Ash’s focus was on Della Haddonfield, whom he had given up trying to forget months ago.
“Chastain drinks when he loses and he loses nearly every time he plays,” Tresham said, wandering between the tables. “Sooner or later, he’ll drink too much and start wittering on about that time he eloped with Lady Della Haddonfield. He spent half the god-damned night with her in that inn, Ash. I should kill him for that alone.”
“I know, Tresham,”—God, do I know—“but Della apparently went with him willingly. Bellefonte would tell you if that weren’t the case, I trust?”
“I have no bloody idea.” Tresham perched on a dealer’s stool and took up a deck of cards. “I am not one of them. Your brother Will married into the Haddonfield clan. What does he say?”
“Will and Susannah are ruralizing. I gather several litters of puppies are due any day, and thus Willow remains in the country.”

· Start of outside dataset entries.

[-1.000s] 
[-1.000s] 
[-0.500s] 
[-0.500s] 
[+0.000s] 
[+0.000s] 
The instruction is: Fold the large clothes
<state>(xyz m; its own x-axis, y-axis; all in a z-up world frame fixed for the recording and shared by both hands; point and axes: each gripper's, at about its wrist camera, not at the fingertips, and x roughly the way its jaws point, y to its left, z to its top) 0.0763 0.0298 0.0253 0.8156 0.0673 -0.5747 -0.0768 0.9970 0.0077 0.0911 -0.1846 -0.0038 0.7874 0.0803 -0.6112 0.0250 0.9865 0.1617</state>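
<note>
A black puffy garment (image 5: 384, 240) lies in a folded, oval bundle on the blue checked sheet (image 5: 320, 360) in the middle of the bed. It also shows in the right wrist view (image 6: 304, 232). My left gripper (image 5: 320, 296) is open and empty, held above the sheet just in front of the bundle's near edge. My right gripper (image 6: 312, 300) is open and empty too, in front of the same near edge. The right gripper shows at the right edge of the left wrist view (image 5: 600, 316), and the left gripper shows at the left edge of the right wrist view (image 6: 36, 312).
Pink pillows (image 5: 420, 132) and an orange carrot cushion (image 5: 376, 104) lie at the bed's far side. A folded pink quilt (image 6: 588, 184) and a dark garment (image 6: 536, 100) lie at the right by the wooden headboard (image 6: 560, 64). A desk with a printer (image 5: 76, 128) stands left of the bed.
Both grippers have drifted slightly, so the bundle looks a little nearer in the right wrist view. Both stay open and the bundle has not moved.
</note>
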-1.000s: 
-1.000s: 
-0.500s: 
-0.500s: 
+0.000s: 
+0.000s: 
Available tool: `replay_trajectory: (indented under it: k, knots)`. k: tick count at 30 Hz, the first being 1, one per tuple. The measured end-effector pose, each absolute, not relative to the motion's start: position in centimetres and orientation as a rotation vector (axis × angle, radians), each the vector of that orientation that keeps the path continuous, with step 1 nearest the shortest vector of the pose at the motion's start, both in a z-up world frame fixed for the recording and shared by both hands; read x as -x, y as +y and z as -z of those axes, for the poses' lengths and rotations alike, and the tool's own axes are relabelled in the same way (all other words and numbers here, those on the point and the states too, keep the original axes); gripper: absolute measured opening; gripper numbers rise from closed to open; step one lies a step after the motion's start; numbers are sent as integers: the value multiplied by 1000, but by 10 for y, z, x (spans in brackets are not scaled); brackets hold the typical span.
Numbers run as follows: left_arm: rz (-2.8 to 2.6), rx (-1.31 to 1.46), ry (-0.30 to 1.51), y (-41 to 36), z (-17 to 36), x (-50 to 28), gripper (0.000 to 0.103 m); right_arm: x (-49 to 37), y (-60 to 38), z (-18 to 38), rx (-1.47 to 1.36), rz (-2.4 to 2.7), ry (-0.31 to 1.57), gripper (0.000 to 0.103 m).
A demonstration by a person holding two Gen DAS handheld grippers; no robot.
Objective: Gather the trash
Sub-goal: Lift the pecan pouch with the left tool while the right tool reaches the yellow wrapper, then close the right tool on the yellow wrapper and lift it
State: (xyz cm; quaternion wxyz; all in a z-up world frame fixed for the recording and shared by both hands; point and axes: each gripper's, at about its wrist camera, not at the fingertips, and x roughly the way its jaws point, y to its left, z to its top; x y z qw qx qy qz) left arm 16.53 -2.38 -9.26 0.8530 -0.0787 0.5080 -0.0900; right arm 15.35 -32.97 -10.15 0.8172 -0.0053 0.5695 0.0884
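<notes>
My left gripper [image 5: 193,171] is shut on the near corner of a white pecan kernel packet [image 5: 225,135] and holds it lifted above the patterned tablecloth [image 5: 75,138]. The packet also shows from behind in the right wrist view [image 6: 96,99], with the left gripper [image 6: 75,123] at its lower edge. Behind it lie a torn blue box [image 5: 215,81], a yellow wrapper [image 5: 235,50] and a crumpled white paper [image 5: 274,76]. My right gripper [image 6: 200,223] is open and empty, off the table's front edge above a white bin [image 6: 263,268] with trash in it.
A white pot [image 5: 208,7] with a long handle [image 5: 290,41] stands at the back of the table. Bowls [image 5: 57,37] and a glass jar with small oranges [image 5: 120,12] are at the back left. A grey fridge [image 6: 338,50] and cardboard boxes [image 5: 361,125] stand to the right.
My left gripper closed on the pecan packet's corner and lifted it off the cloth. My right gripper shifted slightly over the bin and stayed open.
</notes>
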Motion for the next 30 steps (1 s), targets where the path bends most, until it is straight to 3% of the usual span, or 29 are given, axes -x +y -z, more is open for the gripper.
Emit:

“I hate this,” Tresham said, shuffling the deck with casual expertise. “Bellefonte ought to challenge Chastain. Bellefonte’s a peer. Nobody would say a word if Chastain got the worse of the encounter.”
A peer could not honorably challenge a commoner. “Deal me in.” Ash took up a stool at the same table. “Has it occurred to you that Della might be smitten with Chastain? She might be heartbroken that Chastain’s father interrupted their elopement.”
“Theo’s theory is that Della chose Chastain because he’s nothing more than a handsome lackwit. Della could manage him without looking up from her embroidery hoop. She’s an earl’s daughter, so Papa Chastain would eventually reconcile himself to the match.” Tresham gathered up the cards and set the deck in the middle of the table. “I shall beat you at cribbage.”
Lady Theodosia, Tresham’s lovely wife, had apparently already had a turn trying to speak sense to him. Ash produced a cribbage board from the shelf under the table.
“You don’t think Della smitten, then?”
“I know she isn’t.” Tresham’s tone was gloomy. “She once mentioned Chastain to me when I drove out with her. Her tone was less than respectful.”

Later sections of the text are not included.